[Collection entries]
↓↓↓

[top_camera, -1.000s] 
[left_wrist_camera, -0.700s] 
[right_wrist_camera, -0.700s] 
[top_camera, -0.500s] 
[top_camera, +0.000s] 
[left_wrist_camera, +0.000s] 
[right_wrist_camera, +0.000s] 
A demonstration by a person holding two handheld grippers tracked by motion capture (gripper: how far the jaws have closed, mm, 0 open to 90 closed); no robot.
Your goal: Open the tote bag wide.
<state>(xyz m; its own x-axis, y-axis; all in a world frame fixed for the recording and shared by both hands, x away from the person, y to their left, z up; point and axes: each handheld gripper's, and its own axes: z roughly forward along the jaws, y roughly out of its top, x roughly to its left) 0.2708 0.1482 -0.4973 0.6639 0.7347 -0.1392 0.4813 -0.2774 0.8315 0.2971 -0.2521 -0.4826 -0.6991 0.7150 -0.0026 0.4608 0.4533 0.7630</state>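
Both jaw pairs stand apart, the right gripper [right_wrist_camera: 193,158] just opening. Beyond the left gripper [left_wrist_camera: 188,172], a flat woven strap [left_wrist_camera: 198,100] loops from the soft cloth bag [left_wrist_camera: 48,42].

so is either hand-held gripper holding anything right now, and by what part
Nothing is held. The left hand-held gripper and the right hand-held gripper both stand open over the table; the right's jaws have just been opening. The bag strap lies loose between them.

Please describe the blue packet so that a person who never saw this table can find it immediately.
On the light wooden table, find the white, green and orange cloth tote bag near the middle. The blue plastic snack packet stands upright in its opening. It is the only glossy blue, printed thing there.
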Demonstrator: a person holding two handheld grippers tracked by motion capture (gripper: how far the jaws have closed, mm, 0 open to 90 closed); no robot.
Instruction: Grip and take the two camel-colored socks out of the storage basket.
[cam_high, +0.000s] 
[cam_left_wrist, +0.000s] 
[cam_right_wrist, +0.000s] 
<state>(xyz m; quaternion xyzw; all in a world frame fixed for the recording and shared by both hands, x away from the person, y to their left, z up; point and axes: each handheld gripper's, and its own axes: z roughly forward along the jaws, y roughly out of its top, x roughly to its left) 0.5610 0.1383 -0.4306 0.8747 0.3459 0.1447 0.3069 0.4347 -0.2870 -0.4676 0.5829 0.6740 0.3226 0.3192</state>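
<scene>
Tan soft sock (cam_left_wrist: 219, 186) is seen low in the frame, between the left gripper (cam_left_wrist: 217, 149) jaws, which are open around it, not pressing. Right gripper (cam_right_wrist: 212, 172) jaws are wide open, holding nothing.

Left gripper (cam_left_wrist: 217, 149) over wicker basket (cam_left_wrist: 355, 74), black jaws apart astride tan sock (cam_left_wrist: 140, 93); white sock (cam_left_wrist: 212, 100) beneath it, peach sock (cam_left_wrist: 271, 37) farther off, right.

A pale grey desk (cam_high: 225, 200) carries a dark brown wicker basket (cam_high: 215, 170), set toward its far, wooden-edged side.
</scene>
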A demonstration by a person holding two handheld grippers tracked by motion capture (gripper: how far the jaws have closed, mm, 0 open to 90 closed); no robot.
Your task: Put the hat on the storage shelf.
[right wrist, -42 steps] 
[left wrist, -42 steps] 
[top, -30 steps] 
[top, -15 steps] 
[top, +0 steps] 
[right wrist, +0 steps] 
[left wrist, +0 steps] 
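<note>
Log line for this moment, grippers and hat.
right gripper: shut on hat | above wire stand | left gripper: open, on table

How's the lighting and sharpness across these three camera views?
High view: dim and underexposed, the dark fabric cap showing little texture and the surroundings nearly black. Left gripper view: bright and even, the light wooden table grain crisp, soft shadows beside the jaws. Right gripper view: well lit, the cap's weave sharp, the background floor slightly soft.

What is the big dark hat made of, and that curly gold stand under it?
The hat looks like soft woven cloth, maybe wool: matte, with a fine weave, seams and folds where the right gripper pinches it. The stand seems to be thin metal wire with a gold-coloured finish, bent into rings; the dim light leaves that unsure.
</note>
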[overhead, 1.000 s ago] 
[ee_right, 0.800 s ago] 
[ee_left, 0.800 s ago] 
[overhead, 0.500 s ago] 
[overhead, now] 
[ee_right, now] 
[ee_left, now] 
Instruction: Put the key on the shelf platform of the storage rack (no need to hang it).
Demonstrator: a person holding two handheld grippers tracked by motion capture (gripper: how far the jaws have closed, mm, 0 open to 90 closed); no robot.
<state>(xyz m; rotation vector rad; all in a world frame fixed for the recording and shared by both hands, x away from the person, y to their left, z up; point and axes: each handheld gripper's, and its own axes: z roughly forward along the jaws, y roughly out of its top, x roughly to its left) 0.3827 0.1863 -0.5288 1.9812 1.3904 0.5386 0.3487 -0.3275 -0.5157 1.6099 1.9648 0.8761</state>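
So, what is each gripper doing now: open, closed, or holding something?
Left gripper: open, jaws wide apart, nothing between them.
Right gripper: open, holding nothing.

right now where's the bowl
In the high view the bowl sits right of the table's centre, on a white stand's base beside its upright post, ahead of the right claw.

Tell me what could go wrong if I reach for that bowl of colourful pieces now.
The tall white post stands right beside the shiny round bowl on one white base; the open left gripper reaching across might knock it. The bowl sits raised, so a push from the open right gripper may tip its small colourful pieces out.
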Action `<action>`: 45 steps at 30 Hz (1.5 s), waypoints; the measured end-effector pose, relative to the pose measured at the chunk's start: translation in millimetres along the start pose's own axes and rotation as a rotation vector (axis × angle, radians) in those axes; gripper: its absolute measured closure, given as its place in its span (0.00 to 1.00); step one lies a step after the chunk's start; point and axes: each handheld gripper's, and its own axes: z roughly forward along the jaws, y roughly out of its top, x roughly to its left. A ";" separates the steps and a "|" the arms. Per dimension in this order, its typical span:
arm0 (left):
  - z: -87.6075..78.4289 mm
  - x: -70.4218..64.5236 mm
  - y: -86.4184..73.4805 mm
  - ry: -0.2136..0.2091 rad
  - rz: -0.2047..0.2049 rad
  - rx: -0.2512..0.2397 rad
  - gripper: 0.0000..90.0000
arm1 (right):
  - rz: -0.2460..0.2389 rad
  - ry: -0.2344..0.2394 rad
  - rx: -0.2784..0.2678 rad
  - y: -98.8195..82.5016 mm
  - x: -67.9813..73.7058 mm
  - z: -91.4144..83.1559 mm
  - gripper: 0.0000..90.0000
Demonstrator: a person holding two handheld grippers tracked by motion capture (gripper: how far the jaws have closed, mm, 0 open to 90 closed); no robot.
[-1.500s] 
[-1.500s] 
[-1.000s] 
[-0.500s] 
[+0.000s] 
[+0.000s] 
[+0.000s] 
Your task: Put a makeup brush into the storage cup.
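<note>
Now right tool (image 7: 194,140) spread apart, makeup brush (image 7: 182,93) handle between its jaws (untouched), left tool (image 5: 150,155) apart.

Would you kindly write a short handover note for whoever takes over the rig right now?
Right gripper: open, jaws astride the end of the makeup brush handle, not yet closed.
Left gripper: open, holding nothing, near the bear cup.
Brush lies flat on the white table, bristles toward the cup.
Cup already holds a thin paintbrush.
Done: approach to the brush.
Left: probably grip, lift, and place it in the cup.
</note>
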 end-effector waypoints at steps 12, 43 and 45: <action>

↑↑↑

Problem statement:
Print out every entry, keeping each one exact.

Task response:
[top_camera, -1.000s] 
[left_wrist_camera, -0.700s] 
[right_wrist_camera, -0.700s] 
[top_camera, -0.500s] 
[top_camera, +0.000s] 
[left_wrist_camera, +0.000s] 
[right_wrist_camera, +0.000s] 
A demonstration by a person holding two handheld grippers tracked by motion capture (gripper: how far the jaws have closed, mm, 0 open to 90 closed); no robot.
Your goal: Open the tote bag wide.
<state>(xyz m; its own x-axis, y-axis; all in a world frame fixed for the recording and shared by both hands, x away from the person, y to their left, z up; point and axes: each handheld gripper's, and its own axes: z roughly forward along the jaws, y roughly out of its top, x roughly to its left) 0.2708 0.1482 -0.4973 0.6639 0.7347 -0.1392 0.4813 -0.2774 0.8315 0.2971 -0.2521 -0.4826 -0.6991 0.7150 -0.0026 0.4608 0.4533 0.7630</state>
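Both jaw pairs stand apart, the right gripper [right_wrist_camera: 193,158] just opening. Beyond the left gripper [left_wrist_camera: 188,172], a flat woven strap [left_wrist_camera: 198,100] loops from the soft cloth bag [left_wrist_camera: 48,42].

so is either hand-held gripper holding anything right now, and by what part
Nothing is held. The left hand-held gripper and the right hand-held gripper both stand open over the table; the right's jaws have just been opening. The bag strap lies loose between them.

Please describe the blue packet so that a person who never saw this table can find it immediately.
On the light wooden table, find the white, green and orange cloth tote bag near the middle. The blue plastic snack packet stands upright in its opening. It is the only glossy blue, printed thing there.
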Demonstrator: a person holding two handheld grippers tracked by motion capture (gripper: how far the jaws have closed, mm, 0 open to 90 closed); no robot.
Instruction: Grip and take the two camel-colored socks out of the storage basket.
[cam_high, +0.000s] 
[cam_left_wrist, +0.000s] 
[cam_right_wrist, +0.000s] 
<state>(xyz m; quaternion xyzw; all in a world frame fixed for the recording and shared by both hands, x away from the person, y to their left, z up; point and axes: each handheld gripper's, and its own axes: z roughly forward along the jaws, y roughly out of its top, x roughly to its left) 0.5610 0.1383 -0.4306 0.8747 0.3459 0.1447 0.3069 0.4347 -0.2870 -0.4676 0.5829 0.6740 0.3226 0.3192</state>
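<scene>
Tan soft sock (cam_left_wrist: 219, 186) is seen low in the frame, between the left gripper (cam_left_wrist: 217, 149) jaws, which are open around it, not pressing. Right gripper (cam_right_wrist: 212, 172) jaws are wide open, holding nothing.

Left gripper (cam_left_wrist: 217, 149) over wicker basket (cam_left_wrist: 355, 74), black jaws apart astride tan sock (cam_left_wrist: 140, 93); white sock (cam_left_wrist: 212, 100) beneath it, peach sock (cam_left_wrist: 271, 37) farther off, right.

A pale grey desk (cam_high: 225, 200) carries a dark brown wicker basket (cam_high: 215, 170), set toward its far, wooden-edged side.
</scene>
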A demonstration by a person holding two handheld grippers tracked by motion capture (gripper: how far the jaws have closed, mm, 0 open to 90 closed); no robot.
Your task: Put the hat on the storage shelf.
[right wrist, -42 steps] 
[left wrist, -42 steps] 
[top, -30 steps] 
[top, -15 steps] 
[top, +0 steps] 
[right wrist, +0 steps] 
[left wrist, +0 steps] 
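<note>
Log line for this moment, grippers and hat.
right gripper: shut on hat | above wire stand | left gripper: open, on table

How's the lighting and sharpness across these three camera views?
High view: dim and underexposed, the dark fabric cap showing little texture and the surroundings nearly black. Left gripper view: bright and even, the light wooden table grain crisp, soft shadows beside the jaws. Right gripper view: well lit, the cap's weave sharp, the background floor slightly soft.

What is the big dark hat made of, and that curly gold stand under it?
The hat looks like soft woven cloth, maybe wool: matte, with a fine weave, seams and folds where the right gripper pinches it. The stand seems to be thin metal wire with a gold-coloured finish, bent into rings; the dim light leaves that unsure.
</note>
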[overhead, 1.000 s ago] 
[ee_right, 0.800 s ago] 
[ee_left, 0.800 s ago] 
[overhead, 0.500 s ago] 
[overhead, now] 
[ee_right, now] 
[ee_left, now] 
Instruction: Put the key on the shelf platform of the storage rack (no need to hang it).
Demonstrator: a person holding two handheld grippers tracked by motion capture (gripper: how far the jaws have closed, mm, 0 open to 90 closed); no robot.
<state>(xyz m; rotation vector rad; all in a world frame fixed for the recording and shared by both hands, x away from the person, y to their left, z up; point and axes: each handheld gripper's, and its own axes: z roughly forward along the jaws, y roughly out of its top, x roughly to its left) 0.3827 0.1863 -0.5288 1.9812 1.3904 0.5386 0.3487 -0.3275 -0.5157 1.6099 1.9648 0.8761</state>
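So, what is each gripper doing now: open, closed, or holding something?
Left gripper: open, jaws wide apart, nothing between them.
Right gripper: open, holding nothing.

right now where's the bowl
In the high view the bowl sits right of the table's centre, on a white stand's base beside its upright post, ahead of the right claw.

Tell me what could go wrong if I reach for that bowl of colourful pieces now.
The tall white post stands right beside the shiny round bowl on one white base; the open left gripper reaching across might knock it. The bowl sits raised, so a push from the open right gripper may tip its small colourful pieces out.
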Action `<action>`: 45 steps at 30 Hz (1.5 s), waypoints; the measured end-effector pose, relative to the pose measured at the chunk's start: translation in millimetres along the start pose's own axes and rotation as a rotation vector (axis × angle, radians) in those axes; gripper: its absolute measured closure, given as its place in its span (0.00 to 1.00); step one lies a step after the chunk's start; point and axes: each handheld gripper's, and its own axes: z roughly forward along the jaws, y roughly out of its top, x roughly to its left. A ";" separates the steps and a "|" the arms. Per dimension in this order, its typical span:
arm0 (left):
  - z: -87.6075..78.4289 mm
  - x: -70.4218..64.5236 mm
  - y: -86.4184..73.4805 mm
  - ry: -0.2136..0.2091 rad
  - rz: -0.2047..0.2049 rad
  - rx: -0.2512..0.2397 rad
  - gripper: 0.0000..90.0000
arm1 (right):
  - rz: -0.2460..0.2389 rad
  - ry: -0.2344..0.2394 rad
  - rx: -0.2784..0.2678 rad
  - y: -98.8195..82.5016 mm
  - x: -67.9813..73.7058 mm
  - z: -91.4144..83.1559 mm
  - gripper: 0.0000..90.0000
Demonstrator: a person holding two handheld grippers tracked by motion capture (gripper: how far the jaws have closed, mm, 0 open to 90 closed); no robot.
[-1.500s] 
[-1.500s] 
[-1.000s] 
[-0.500s] 
[+0.000s] 
[+0.000s] 
[+0.000s] 
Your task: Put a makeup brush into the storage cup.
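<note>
Now right tool (image 7: 194,140) spread apart, makeup brush (image 7: 182,93) handle between its jaws (untouched), left tool (image 5: 150,155) apart.

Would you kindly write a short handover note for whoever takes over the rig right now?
Right gripper: open, jaws astride the end of the makeup brush handle, not yet closed.
Left gripper: open, holding nothing, near the bear cup.
Brush lies flat on the white table, bristles toward the cup.
Cup already holds a thin paintbrush.
Done: approach to the brush.
Left: probably grip, lift, and place it in the cup.
</note>
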 end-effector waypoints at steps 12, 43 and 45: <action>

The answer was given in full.